Specifically, the operation of the control device 28 can be summarized as a control flow 30, as shown in FIG. 3. The control flow 30 includes the following steps:

Step 300: Start.

Step 302: Detect the current passing through the electronic fuse 26 regularly at a time interval.

Step 304: Store a plurality of current values detected at a plurality of time points.

Step 306: Based on the plurality of current values, determine a plurality of trip currents corresponding to a plurality of trip times, wherein there is an exponential relationship between the plurality of trip times and the time interval.

Step 308: Compare the plurality of trip currents with a plurality of preset current values corresponding to the plurality of trip times in a preset trip current versus trip time curve (hereinafter referred to as a preset trip curve), to generate a plurality of comparison results.

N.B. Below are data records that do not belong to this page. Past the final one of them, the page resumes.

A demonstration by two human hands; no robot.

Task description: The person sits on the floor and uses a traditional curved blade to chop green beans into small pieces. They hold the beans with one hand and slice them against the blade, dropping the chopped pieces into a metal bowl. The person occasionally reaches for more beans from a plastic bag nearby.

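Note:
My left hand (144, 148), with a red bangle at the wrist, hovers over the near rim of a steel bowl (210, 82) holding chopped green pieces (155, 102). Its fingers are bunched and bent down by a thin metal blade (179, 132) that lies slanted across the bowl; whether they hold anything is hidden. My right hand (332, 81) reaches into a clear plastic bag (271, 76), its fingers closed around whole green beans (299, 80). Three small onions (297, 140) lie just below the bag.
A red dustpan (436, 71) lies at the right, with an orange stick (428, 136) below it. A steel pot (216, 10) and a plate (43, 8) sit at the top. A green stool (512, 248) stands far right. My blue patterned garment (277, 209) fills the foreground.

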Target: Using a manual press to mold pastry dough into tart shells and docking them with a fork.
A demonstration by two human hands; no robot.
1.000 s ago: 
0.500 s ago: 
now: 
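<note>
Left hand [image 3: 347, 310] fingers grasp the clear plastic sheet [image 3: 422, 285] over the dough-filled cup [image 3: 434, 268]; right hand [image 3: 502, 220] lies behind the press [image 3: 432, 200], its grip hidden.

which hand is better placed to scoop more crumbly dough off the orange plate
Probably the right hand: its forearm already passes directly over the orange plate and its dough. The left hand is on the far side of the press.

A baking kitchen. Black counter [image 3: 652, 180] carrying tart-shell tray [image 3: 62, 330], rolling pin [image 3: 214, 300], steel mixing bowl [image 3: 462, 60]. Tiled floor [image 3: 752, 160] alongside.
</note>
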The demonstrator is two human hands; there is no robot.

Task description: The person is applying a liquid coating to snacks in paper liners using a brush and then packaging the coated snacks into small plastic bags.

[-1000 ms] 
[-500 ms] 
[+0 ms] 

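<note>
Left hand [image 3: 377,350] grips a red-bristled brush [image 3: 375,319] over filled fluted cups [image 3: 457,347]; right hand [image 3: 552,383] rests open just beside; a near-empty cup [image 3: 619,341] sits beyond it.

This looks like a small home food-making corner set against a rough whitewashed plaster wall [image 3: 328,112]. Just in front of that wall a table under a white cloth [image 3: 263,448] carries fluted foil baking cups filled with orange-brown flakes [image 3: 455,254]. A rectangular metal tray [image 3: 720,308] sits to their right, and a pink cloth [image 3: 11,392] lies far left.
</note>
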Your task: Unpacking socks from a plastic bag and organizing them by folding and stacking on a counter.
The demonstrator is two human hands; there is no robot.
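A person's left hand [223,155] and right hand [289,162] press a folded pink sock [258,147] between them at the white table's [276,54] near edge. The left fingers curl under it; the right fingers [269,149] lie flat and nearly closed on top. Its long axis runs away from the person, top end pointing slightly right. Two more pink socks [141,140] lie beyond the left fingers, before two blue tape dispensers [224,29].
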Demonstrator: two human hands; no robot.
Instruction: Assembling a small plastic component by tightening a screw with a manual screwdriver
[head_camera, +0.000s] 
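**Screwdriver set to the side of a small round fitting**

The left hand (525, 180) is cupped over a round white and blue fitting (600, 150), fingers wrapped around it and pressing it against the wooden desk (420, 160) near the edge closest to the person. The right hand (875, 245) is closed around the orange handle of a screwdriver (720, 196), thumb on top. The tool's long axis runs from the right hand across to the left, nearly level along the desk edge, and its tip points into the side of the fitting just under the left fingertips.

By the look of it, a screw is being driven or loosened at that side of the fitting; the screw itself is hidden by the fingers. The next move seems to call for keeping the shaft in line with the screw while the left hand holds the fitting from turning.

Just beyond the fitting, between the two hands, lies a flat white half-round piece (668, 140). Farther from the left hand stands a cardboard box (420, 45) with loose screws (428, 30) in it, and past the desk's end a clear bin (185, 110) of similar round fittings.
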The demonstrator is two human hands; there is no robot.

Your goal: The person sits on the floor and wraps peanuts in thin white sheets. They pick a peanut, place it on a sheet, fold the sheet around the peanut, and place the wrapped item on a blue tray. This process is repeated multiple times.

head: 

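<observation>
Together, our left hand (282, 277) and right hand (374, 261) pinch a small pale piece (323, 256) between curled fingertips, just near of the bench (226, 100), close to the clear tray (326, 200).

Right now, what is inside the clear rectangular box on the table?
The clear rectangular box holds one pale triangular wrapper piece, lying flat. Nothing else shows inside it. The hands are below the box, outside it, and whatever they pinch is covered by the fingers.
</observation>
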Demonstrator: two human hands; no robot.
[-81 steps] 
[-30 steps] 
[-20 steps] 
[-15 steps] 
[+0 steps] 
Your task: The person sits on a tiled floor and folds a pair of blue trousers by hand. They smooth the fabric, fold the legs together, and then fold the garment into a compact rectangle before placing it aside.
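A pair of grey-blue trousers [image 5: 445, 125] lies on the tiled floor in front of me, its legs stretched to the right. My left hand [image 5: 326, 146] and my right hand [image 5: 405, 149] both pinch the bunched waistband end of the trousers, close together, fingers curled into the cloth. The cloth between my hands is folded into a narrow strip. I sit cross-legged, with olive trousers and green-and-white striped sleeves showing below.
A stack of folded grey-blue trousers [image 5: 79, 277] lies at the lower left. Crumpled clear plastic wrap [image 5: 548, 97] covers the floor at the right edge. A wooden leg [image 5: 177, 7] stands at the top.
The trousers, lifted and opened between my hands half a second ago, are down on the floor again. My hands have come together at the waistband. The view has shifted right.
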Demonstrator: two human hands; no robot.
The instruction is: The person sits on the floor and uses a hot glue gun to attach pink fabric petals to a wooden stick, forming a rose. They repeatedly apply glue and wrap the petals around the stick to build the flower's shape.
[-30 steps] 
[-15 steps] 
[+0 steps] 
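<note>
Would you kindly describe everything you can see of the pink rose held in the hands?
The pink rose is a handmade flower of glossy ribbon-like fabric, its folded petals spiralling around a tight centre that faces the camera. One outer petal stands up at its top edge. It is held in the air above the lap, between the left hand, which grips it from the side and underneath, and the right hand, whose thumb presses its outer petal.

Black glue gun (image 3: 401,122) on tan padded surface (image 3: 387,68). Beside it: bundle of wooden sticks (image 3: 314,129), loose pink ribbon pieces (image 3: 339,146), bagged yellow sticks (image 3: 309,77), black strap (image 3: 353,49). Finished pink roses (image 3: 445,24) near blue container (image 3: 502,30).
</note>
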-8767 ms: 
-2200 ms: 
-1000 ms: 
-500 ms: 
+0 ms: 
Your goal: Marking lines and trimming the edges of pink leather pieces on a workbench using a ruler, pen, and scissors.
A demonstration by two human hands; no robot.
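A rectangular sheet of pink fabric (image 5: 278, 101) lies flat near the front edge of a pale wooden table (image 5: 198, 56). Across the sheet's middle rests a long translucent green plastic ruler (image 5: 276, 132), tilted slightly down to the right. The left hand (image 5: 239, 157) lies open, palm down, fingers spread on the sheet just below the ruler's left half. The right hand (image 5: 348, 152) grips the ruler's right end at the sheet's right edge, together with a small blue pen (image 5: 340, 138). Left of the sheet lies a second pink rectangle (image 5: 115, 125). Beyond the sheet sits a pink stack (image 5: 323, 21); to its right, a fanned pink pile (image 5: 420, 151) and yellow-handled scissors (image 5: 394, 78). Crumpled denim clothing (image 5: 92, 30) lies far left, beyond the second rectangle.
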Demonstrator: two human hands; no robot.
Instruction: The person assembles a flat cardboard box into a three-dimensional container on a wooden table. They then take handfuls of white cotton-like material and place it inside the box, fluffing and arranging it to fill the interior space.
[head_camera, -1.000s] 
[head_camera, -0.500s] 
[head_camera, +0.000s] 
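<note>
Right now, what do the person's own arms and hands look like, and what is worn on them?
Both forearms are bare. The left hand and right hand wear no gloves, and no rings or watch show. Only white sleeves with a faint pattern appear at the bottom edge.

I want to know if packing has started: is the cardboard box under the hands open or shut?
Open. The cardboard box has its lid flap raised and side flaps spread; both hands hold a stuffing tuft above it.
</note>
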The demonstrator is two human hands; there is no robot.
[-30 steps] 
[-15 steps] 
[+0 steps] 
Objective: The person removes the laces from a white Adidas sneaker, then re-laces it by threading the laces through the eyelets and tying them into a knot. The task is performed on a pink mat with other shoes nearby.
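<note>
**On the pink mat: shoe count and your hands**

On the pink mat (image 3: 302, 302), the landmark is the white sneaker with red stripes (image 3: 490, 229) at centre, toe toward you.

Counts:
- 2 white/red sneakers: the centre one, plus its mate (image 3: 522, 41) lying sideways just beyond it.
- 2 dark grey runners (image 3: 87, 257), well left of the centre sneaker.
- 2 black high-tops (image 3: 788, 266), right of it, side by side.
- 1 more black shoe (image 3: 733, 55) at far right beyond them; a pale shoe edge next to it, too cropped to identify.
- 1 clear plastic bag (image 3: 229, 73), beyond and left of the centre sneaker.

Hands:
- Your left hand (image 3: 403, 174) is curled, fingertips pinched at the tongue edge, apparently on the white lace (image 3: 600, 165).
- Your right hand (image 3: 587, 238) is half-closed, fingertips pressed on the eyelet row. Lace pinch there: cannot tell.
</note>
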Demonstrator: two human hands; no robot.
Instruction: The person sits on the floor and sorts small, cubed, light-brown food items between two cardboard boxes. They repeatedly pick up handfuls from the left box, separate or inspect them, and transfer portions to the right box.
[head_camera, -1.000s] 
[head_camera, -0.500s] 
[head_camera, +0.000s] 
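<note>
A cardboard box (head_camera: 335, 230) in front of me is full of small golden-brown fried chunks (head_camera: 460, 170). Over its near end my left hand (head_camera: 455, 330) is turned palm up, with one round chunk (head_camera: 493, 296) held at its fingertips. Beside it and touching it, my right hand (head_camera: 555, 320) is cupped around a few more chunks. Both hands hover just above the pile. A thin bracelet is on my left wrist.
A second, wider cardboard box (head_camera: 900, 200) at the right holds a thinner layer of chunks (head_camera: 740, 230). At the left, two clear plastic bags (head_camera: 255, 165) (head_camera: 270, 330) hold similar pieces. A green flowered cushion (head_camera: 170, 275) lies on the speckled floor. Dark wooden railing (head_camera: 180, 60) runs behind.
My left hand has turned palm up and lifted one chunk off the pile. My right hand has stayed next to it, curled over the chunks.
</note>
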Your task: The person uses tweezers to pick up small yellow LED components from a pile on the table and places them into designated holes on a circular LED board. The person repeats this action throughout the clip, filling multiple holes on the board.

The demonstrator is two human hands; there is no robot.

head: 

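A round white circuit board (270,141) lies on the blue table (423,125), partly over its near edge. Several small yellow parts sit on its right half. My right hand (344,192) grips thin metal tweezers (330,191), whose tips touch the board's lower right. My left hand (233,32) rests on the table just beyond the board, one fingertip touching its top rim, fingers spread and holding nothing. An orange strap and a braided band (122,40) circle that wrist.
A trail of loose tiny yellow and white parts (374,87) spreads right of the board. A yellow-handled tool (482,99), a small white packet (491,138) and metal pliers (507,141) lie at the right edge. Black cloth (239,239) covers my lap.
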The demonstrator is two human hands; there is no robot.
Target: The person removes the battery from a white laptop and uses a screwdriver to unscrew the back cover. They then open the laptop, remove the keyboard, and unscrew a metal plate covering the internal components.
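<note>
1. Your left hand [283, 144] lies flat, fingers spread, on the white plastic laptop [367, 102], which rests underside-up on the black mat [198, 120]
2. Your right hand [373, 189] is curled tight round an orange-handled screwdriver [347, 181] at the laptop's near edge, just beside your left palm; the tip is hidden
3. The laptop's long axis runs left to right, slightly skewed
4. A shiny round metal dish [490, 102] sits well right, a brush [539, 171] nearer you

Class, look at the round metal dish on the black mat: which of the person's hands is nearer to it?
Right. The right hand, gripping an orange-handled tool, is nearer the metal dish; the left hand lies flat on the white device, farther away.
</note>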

Step 310: Control the state of the electronic fuse 26 based on the plurality of comparison results.

Step 312: End.

According to the control flow 30, the control device 28 detects or samples the current passing through the electronic fuse 26 at a fixed time interval (Step 302), and stores the detected or sampled current values to form a set of current data corresponding to a plurality of time points (Step 304). The time interval is preferably the response time of the electronic fuse 26, such as 1 millisecond, and the method of storing detected current values can be a shift register method, where the most recently sampled current values replace the oldest current values, but is not limited to this. Next, the control device 28 determines the trip currents corresponding to the plurality of trip times based on the stored current values (Step 306). Notably, there is an exponential relationship between the trip times and the time interval of detection. After obtaining data of the trip currents, the control device 28 compares the data with the corresponding preset current values on the preset trip curve (Step 308). Specifically, the control device 28 compares the actually measured trip currents with the current values corresponding to the same trip times on the preset trip curve, thereby obtaining a plurality of comparison results corresponding to the plurality of trip times. In the embodiment of the present invention, the preset trip curve may be determined based on the characteristics of the harness 24 (e.g., ignition characteristics). Finally, the control device 28 decides how to control the state of the electronic fuse 26 based on the comparison results (Step 310). The preset trip curve is set based on the application scenario, such as the ignition characteristics of the harness 24 or the over-temperature protection characteristics of the electronic fuse 26. Therefore, if a comparison result shows that a trip current is greater than a corresponding current value on the preset trip curve, it indicates that the current current may cause the harness 24 to ignite or the electronic fuse 26 to enter over-temperature protection, so the control device 28 can shut off the electronic fuse 26 to avoid the harness 24 from overheating or the electronic fuse 26 from overload.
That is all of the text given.